--- DATA EXTRACT Enclosed Below ---
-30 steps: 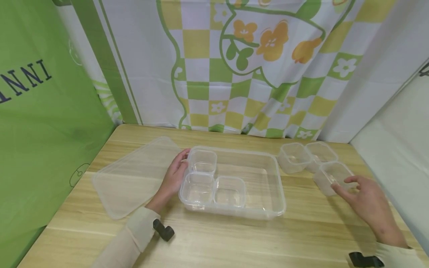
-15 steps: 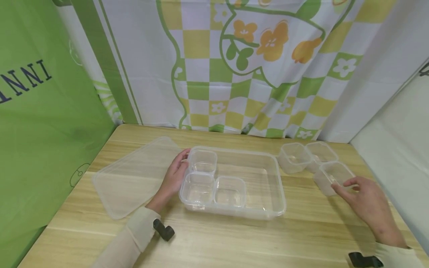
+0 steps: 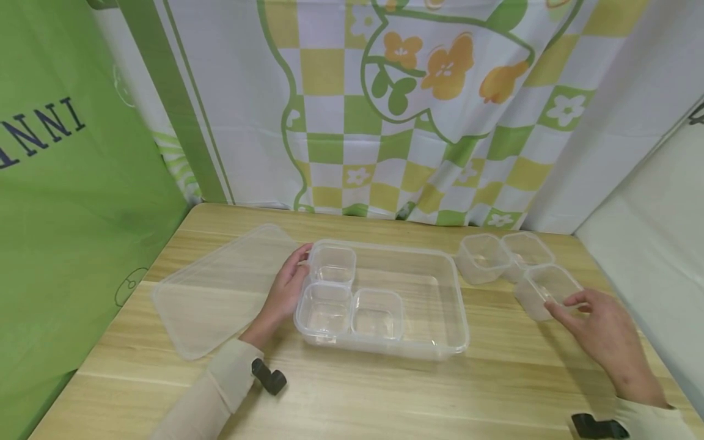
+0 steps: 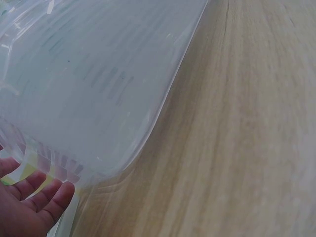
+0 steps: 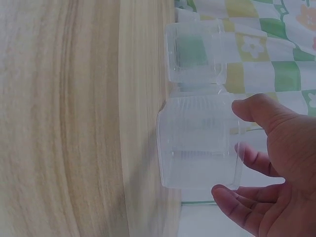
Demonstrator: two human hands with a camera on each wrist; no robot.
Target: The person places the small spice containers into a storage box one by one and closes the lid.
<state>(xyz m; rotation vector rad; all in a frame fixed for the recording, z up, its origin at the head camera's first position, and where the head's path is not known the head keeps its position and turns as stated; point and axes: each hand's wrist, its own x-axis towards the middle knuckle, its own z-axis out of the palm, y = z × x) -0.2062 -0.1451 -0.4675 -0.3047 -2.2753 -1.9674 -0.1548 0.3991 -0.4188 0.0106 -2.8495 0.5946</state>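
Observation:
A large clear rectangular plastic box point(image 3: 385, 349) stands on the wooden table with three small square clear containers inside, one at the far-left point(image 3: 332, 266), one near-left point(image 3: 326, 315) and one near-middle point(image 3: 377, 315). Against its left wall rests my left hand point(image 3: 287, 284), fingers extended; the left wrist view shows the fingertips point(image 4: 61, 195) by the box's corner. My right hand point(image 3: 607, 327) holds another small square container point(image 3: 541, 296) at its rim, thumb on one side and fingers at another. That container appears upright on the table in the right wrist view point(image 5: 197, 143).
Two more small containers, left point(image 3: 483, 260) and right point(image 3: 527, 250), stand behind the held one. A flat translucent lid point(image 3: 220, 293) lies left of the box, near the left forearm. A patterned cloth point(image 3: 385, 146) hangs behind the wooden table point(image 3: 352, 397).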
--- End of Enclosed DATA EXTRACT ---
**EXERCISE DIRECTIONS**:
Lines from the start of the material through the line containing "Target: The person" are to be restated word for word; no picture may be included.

**OUTPUT FOR THIS TASK**:
-30 steps: 
-15 steps: 
+0 steps: 
+0 steps: 
+0 steps: 
Demonstrator: two human hands with a camera on each wrist; no robot.
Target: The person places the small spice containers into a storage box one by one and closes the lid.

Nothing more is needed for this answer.